18 ways to turn analysis projects into a nightmare
Posted: 05 Sep 2016 12:49 AM PDT
Every week, we read news about failed analysis projects. If you listen carefully, you can hear the grunts, screams and curses of thousands of analysts all over the world about their analysis nightmares.
At Chandoo.org, we talk a lot about best practices for data analytics. So today, let’s peek in to the dark side and understand the mistakes that can turn your analysis project into a nightmare.
There are 3 parts in any analysis project
To understand these worst practices in analysis world, first let’s break analysis projects in to 3 parts.
- Data Structure
- Tools & Construction
Let’s deep dive in to each area of the analysis projects to see what can go wrong.
Requirements – Worst practices
Any analysis work must begin with requirement gathering. This is when you set out the objective for your work. So what can go wrong at this stage?
- Asking wrong questions: Start with a wrong question and you will end up analyzing wrong stuff. Its that simple.

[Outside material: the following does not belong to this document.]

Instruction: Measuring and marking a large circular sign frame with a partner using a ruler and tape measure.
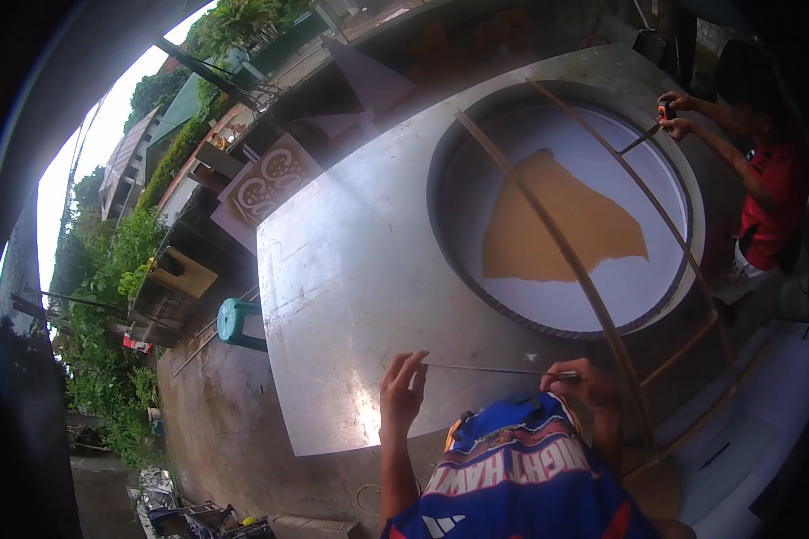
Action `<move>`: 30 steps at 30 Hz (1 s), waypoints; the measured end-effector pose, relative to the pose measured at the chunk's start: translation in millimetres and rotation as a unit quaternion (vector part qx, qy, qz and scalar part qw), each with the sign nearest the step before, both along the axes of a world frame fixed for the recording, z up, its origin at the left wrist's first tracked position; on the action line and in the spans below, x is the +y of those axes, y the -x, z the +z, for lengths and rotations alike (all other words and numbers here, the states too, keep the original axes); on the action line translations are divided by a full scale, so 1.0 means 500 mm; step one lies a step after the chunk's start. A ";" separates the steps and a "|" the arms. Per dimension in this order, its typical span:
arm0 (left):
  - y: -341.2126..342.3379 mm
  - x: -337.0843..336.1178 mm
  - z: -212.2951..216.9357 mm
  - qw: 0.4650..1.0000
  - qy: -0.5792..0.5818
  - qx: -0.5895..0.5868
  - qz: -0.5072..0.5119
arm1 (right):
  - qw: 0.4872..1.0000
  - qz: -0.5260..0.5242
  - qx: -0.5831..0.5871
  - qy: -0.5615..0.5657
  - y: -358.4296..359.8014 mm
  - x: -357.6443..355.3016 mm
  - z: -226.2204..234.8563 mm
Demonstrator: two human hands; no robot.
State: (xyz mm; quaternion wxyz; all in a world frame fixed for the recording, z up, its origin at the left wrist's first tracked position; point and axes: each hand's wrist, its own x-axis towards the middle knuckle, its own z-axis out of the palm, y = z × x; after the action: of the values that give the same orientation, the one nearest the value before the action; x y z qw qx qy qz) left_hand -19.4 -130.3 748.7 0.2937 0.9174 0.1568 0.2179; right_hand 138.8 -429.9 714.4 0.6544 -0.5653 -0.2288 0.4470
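The left bare hand and right bare hand both clamp one thin, straight grey strip, taut beside the silvery metal sheet. White lettering and an emblem mark the blue shirt; two long brown bars cross one round dark-rimmed opening.

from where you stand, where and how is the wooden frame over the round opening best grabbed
Probably by its left bar, just past the near edge of the round rim, from the person's own side. The bar is slim there and extends beyond the opening, close to the right hand, which should first let go of the thin strip.
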 end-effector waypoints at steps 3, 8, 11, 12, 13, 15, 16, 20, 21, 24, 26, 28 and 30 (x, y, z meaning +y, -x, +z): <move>-0.001 -0.009 -0.011 1.000 0.017 0.021 -0.004 | 1.000 0.016 0.021 -0.006 0.010 -0.021 -0.039; -0.004 -0.028 -0.007 0.999 0.029 0.038 -0.006 | 0.970 -0.115 0.161 -0.143 0.059 -0.032 -0.055; -0.011 -0.042 0.006 1.000 0.017 0.017 -0.013 | 0.940 -0.187 0.271 -0.094 0.048 -0.035 -0.090; -0.011 -0.043 0.005 1.000 0.020 0.019 -0.012 | 0.940 -0.187 0.272 -0.091 0.038 -0.040 -0.100; -0.010 -0.043 0.004 1.000 0.001 0.007 -0.017 | 0.919 -0.158 0.337 -0.133 0.030 -0.046 -0.107; -0.009 -0.047 0.006 1.000 -0.018 -0.004 -0.021 | 0.891 -0.128 0.400 -0.173 0.025 -0.055 -0.126; -0.008 -0.050 0.010 1.000 -0.012 -0.007 -0.024 | 0.885 -0.105 0.399 -0.216 0.023 -0.059 -0.136; -0.009 -0.059 0.021 0.999 -0.020 -0.031 -0.029 | 0.839 -0.095 0.462 -0.272 0.028 -0.070 -0.157; -0.009 -0.061 0.026 0.999 -0.019 -0.030 -0.028 | 0.839 -0.095 0.463 -0.271 0.030 -0.072 -0.157; -0.011 -0.067 0.044 0.998 -0.032 -0.040 -0.027 | 0.838 -0.151 0.466 -0.240 0.035 -0.079 -0.163; -0.016 -0.071 0.055 0.997 -0.051 -0.062 -0.023 | 0.875 -0.095 0.377 -0.288 0.035 -0.090 -0.168; -0.016 -0.071 0.062 0.996 -0.056 -0.073 -0.017 | 0.897 -0.126 0.333 -0.263 0.047 -0.082 -0.121; -0.010 -0.073 0.066 0.994 -0.068 -0.084 -0.004 | 0.914 -0.147 0.290 -0.241 0.052 -0.074 -0.109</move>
State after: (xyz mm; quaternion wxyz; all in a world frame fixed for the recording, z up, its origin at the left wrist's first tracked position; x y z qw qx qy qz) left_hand -14.6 -166.9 781.5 0.2438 0.9142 0.1132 0.3035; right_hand 112.7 -466.7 660.1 0.8667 -0.2631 -0.0439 0.4215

- Asking wrong people: In most analysis projects the people who will use outputs (consumers) are not the same people who may pay for it (buyers). For example, you may be designing a customer service dashboard that will be used by supervisors and store managers, but the people paying for it could be in marketing department. So if you ask the wrong people (ie buyers, gate keepers, figure heads) instead of right ones (end users), you will end up with wrong set of requirements.

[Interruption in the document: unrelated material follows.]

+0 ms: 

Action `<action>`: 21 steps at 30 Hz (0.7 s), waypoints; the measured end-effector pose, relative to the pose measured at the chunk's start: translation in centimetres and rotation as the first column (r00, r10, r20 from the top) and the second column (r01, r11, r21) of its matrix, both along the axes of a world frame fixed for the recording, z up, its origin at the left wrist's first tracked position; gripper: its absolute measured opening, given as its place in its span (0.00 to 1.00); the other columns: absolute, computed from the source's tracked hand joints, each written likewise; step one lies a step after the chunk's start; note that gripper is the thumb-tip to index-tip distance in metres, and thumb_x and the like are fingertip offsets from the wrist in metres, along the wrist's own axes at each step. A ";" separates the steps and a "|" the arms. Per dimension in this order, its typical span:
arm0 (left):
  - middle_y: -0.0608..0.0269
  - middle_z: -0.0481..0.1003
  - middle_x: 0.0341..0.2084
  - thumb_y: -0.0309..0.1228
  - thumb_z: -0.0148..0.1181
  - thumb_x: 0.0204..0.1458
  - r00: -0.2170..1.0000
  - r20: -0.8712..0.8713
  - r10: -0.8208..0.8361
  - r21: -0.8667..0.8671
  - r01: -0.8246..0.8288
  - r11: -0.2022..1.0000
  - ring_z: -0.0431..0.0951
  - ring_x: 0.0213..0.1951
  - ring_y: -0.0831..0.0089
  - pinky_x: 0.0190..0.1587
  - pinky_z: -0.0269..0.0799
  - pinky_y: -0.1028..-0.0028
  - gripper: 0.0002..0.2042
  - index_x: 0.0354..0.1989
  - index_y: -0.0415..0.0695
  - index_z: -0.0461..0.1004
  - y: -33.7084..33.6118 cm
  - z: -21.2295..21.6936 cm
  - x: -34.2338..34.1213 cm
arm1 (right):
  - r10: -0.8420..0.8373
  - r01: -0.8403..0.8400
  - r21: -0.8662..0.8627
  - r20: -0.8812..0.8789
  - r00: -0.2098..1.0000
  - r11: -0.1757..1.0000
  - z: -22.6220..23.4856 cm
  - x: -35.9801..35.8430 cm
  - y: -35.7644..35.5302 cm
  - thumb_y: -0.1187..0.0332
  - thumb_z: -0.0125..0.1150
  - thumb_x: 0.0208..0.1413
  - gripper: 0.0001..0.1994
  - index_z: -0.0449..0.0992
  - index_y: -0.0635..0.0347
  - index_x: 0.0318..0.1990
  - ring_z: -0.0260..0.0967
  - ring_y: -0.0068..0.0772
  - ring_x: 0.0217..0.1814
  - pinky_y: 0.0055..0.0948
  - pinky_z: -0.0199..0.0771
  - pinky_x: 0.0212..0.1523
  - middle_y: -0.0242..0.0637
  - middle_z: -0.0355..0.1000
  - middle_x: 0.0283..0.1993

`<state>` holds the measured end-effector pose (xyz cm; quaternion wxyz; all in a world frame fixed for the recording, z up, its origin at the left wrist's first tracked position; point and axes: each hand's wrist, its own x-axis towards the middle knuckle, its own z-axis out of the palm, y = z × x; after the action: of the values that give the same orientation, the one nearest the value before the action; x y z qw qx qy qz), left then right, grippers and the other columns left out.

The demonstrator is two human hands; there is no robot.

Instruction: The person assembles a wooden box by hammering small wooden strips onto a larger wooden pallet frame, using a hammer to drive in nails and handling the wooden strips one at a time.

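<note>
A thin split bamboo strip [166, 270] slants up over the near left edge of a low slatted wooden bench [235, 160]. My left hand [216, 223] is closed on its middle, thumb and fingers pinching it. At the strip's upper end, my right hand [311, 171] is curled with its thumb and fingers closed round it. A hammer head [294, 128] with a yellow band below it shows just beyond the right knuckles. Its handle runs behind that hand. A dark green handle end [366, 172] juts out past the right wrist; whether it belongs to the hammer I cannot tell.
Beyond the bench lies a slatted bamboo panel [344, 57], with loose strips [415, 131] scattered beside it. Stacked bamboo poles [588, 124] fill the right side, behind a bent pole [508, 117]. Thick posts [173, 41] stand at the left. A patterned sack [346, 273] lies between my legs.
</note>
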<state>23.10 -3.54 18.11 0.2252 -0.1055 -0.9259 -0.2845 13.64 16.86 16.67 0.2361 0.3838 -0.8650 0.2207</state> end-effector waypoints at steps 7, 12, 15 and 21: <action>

- Not enough whys: Anytime you have a requirement from your user, you should follow up with, “Why do you need this…?”. Do it at least a few times until you hit the bottom. This will give you correct idea of the needs of your users.

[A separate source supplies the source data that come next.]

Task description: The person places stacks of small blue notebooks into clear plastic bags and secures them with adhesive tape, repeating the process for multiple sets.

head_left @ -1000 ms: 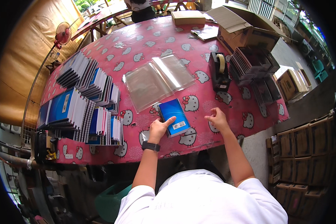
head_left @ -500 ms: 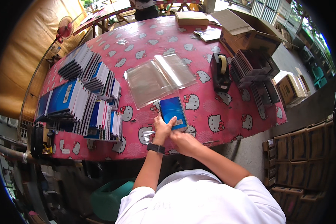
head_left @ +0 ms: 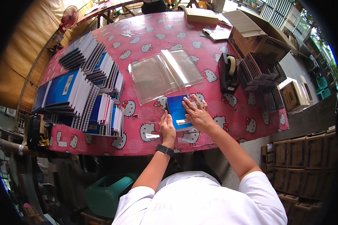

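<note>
A small blue spiral notebook [head_left: 177, 107] lies flat on the pink table near its front edge, with a pale label low on its cover. My left hand [head_left: 167, 129] holds its left, spiral-bound edge, thumb and fingers close together. Spread over the upper right of the cover, my right hand [head_left: 199, 115] presses flat with its fingers apart. Just beyond the notebook are clear plastic sheets [head_left: 150, 80], overlapping and shiny. A small whitish scrap [head_left: 151, 136] rests left of my left wrist.
Stacks of spiral notebooks [head_left: 65, 92] crowd the table's left side. To the right stand a black tape dispenser [head_left: 228, 73] and piles of dark notebooks [head_left: 257, 71]. An open cardboard box [head_left: 248, 35] is at the far right. A green plastic stool [head_left: 105, 197] stands below the table.
My right hand has moved from the notebook's lower edge up onto its cover and spread out. My left thumb has slid off the cover to its left edge.
</note>
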Motion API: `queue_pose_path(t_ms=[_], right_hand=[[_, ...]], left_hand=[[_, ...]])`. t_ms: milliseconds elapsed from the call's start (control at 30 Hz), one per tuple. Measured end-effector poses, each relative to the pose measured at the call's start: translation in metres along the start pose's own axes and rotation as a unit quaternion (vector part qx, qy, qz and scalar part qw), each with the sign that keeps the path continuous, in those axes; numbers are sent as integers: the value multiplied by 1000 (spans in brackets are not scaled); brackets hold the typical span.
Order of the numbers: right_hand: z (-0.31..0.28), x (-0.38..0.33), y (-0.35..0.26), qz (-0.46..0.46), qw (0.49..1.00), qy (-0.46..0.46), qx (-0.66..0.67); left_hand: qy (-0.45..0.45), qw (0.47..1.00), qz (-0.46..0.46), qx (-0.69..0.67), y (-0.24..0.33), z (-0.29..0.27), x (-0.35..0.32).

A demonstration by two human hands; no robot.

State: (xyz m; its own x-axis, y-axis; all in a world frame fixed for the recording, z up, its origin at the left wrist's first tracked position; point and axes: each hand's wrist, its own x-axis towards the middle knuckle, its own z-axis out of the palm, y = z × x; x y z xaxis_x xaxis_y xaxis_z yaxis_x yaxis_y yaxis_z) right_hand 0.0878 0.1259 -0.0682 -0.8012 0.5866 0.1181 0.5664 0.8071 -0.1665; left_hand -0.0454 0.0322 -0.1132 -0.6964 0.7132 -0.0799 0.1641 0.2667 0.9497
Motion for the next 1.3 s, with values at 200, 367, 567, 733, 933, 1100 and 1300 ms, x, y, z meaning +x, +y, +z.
queue_pose_path(t_ms=[200, 367, 567, 733, 933, 1100, 1300], right_hand=[[0, -2, -5, -19, 999, 5, 39], [8, 1, -7, -34, 998, 28, 52], [-12, 7, 4, -53, 993, -16, 102], [-32, 3, 16, -74, 990, -41, 117], [-2, -2, 12, -104, 992, -2, 74], [4, 3, 4, -109, 990, -16, 84], [-12, 3, 4, -80, 993, -75, 39]], left_hand=[[24, 999, 17, 25, -4, 0, -5], [42, 994, 32, 99, 3, 5, -5], [37, 998, 46, -9, -3, -5, 3], [45, 998, 47, 26, -1, -2, -4], [65, 987, 72, 129, 0, 9, -8], [83, 975, 90, 186, -7, 8, -5], [176, 875, 127, 432, -20, -69, 14]])
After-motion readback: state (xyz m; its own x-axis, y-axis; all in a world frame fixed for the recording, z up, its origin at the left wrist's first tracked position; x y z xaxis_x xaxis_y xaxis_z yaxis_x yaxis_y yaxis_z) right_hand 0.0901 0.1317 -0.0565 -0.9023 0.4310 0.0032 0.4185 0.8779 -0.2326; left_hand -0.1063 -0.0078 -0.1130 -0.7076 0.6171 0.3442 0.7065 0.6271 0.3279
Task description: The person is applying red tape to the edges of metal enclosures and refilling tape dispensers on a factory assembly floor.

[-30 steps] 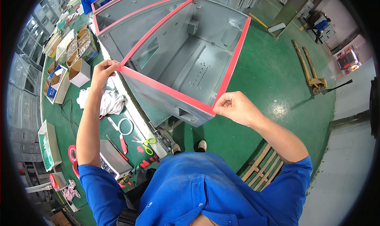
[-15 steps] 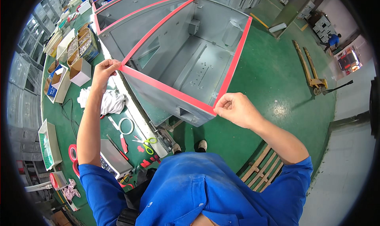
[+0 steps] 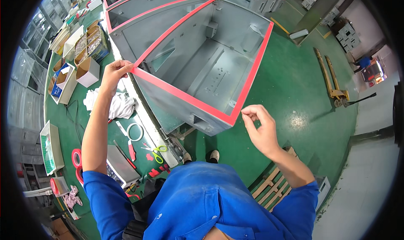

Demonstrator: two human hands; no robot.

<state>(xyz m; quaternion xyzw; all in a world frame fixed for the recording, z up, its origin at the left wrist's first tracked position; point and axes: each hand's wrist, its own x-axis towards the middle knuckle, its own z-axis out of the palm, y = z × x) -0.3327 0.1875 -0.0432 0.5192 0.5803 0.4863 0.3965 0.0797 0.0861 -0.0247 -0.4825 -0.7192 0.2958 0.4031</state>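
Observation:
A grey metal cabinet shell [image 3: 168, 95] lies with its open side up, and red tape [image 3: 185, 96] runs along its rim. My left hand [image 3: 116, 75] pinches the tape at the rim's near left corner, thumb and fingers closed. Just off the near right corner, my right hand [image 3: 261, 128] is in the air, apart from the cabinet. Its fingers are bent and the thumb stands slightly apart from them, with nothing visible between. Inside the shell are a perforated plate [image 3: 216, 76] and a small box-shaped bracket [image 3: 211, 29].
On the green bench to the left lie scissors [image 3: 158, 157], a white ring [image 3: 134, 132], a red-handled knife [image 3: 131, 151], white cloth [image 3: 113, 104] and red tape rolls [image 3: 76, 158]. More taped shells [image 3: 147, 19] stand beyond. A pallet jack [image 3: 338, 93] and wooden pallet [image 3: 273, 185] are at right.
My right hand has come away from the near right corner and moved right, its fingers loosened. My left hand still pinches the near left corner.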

- Too much or too little detail: If you gather too much detail during requirements phase, you will end up wasting a lot of time over tiny things and may loose the big picture. On the other hand, too little detail and you will end up making too many assumptions. So what is the right level detail? This comes with practice. The best way to tackle this is, collect too much, prioritize the needs and build only for top 5 / 10 requirements. Once you have a version ready, show case and iterate.
Data Structure – Worst practices
Once you know what your user wants, you can start going thru data to prepare the analysis. So what can go wrong at this stage? Oh so much.
At this stage, there are usually 2 kinds of mistakes.
Table level worst practices:
- Not using tables: If your data is not structured in tables (could be ranges or Excel tables), then you are asking for trouble.
- Separated data: Data that should be together, but split in to multiple sets. For example, student data maintained by each class in a separate spreadsheet (or workbook) just makes the analysis work extra hard.
- Duplicate data: Same data appearing several times across various data sets is a common problem. If you don’t know what is duplicated, you end up doing lots of extra steps even before starting the analysis.
- Wrong structure: Tall and narrow. That is what works best for tables. Few columns, lots of rows. Anytime you have a structure that is not like this (ie a pivot kind of table as source data, rows with variable number of columns etc.) you are in a for a long night and gallons of coffee.
- Too much data: Want to analyze the trends for 2016, but have data from 1990? You have too much data. Trim down to just what you need before starting your formula engine, or else you would be stuck in calculating x% hell.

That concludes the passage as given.